El coronel Boninsegna, comandante de la primera y única brigada paracaidista, intervino entonces:
—¡Imposible, señor ministro! Conozco la región: matorrales, arbustos, bosques, montañas. De cada tres hombres lanzados, uno quedaría desgarrado y otro se rompería los huesos...
—¿Y el tercero?
—Con suerte, aterrizaría indemne. No, señor ministro. Es necesario estudiar unas zonas de lanzamiento o, mejor aún, establecer un puente aéreo con Palermo y transportar a los hombres en camiones.
—¡Estudiar! ¡Establecer! ¡Discutir!... ¡Sólo tenemos cincuenta horas! —tronó el ministro antes de consultar su reloj—. Mejor dicho, cuarenta y seis horas desde este momento. ¿Cuántos hombres tiene su brigada?
—Digamos mil ochocientos entrenados para saltar, como máximo.
—Incluso aceptando el negro pesimismo de sus cálculos, quedan siempre unos seiscientos para el rastreo del terreno; los demás aguardarán a las ambulancias y al grueso de la tropa.
—¡Esto es una arbitrariedad, señor ministro! Al fin y al cabo, no estamos en guerra.
—¡Claro que sí! Métaselo en la cabeza de una vez. Y no una guerra pequeña, sino una guerra de vital importancia para la nación.
Con una inclinación de cabeza, Boninsegna dio a entender que se sometía a este punto de vista. Pese a la cólera de su jefe, preguntó aún:
—¿Y los franceses?
—¿Qué pasa con los franceses?
—¿No podrían ayudarnos? El asunto les afecta lo mismo que a nosotros, y tienen un regimiento de paracaidistas extranjeros en Córcega: mil doscientos hombres ocupados en broncearse sus cuerpos apolíneos y ligar con turistas de ambos sexos.
Al ministro pareció sorprendenderle la ingeniosidad del coronel.

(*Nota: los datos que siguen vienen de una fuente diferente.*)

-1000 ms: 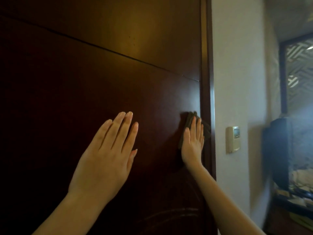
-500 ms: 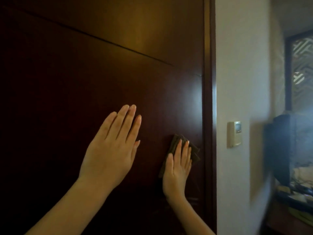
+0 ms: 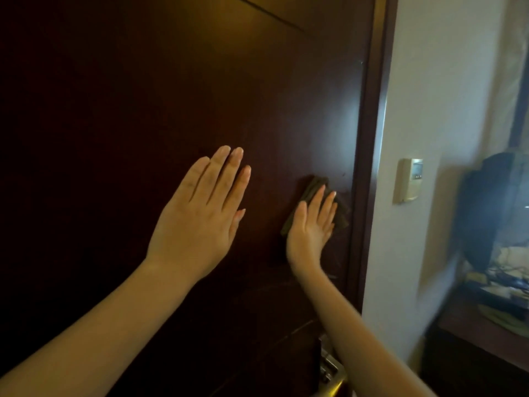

—Pues tiene usted razón. Ahora mismo llamo al ministro del Ejército, en París. Además, ese regimiento intervino hace dos años en unas grandes maniobras internacionales que tuvieron lugar en Sicilia.
—Fue en Cerdeña, pero, por lo demás, es exacto. Mi brigada también estuvo allí, junto con dos regimientos de «marines» americanos.
—¡Eso es! Y todos los oficiales de usted regresaron a la base en calzoncillos —se burló el hombre del Gobierno con malicia.
—¡Ah! No, señor ministro —se indignó el coronel—. Fueron los oficiales americanos quienes regresaron en calzoncillos. Mi brigada consiguió evitar el contacto. Debo agregar además que hubo seis muertos en esas maniobras.
—No lo ignoraba, Boninsegna. Sólo trataba de moderar las ironías de usted para con nuestros aliados. ¡Me consta que los hombres del ejército italiano usan braslips!
Los franceses aseguraron inmediatamente su colaboración. A las once de la mañana, ocho aviones gigantes de transporte Transal despegaban de Istria, mientras siete compañías del segundo REP abandonaban su base camino del aeropuerto de Calvi.